# Exercise description:
Print nothing except the lines of the listing below from the line with "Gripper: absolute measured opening" to the line with "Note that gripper", each exactly as written, both ends included.

** Opening Stored data block **

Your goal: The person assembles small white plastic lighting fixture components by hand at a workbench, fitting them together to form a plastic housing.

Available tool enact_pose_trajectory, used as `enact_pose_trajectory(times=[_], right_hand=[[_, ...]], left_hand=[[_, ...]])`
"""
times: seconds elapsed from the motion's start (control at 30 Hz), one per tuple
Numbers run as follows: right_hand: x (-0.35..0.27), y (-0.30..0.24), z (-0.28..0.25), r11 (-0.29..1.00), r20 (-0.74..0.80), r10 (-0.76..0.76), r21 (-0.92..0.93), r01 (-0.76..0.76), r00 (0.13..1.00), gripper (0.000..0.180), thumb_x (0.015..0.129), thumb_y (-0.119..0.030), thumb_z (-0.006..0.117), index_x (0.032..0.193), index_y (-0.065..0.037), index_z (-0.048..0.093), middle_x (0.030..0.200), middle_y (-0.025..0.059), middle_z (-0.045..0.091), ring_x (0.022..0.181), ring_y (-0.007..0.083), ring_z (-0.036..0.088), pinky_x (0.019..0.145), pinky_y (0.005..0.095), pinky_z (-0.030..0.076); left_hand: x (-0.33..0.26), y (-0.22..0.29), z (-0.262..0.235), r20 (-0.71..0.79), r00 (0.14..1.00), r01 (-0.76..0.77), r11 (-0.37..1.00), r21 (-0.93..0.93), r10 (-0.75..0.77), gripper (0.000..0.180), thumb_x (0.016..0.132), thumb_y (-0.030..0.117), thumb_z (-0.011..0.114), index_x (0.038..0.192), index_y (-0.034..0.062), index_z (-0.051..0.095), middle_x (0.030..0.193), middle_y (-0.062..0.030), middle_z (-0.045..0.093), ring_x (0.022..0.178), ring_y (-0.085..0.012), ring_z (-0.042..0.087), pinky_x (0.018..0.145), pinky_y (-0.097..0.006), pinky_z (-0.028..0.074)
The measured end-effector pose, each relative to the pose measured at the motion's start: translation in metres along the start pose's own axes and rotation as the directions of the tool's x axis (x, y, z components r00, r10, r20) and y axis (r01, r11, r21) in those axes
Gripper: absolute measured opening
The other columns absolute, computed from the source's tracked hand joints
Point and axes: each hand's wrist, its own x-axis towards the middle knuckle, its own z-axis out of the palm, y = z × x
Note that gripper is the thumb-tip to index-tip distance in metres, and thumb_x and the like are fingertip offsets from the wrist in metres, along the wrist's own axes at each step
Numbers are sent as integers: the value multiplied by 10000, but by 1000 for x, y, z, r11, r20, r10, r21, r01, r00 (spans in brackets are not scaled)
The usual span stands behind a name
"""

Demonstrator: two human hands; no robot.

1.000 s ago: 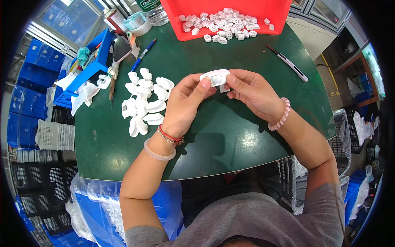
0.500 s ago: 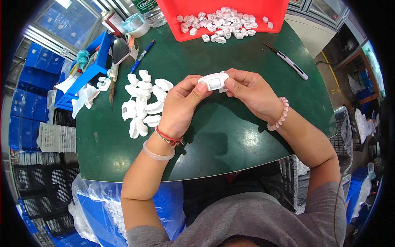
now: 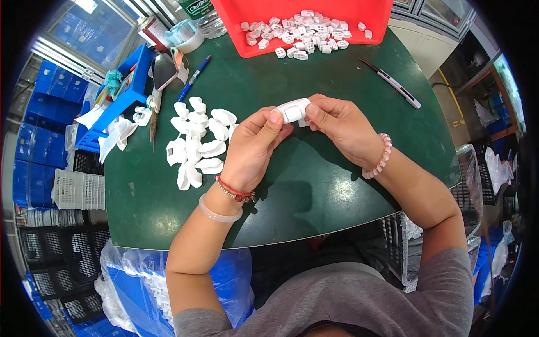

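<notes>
White piece (image 3: 293,112) sits between left fingers (image 3: 272,123) and right fingers (image 3: 321,119)

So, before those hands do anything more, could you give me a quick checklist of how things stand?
1. Left hand has a grip on the white piece: ok, thumb and fingers pinch one end.
2. Right hand supports the other end: ok.
3. Rectangular panel in the piece sits fully flush: cannot tell, too small.
4. Loose white pieces within easy reach: ok, probably; they lie beside the left hand.
5. Small blocks all inside the red tray: cannot tell; a few sit right at its front edge.
6. Slim tool clear of the right hand: ok, it lies apart.
</notes>
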Motion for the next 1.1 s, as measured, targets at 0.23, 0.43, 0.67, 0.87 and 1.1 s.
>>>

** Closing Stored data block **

# Response to the task:
Gripper: absolute measured opening
The other columns absolute, computed from the source's tracked hand joints
Point and axes: each hand's wrist, its own x-axis towards the middle knuckle, its own z-axis out of the palm, y = z × x
Note that gripper is the thumb-tip to index-tip distance in metres, and thumb_x and the like are fingertip offsets from the wrist in metres, along the wrist's own axes at each step

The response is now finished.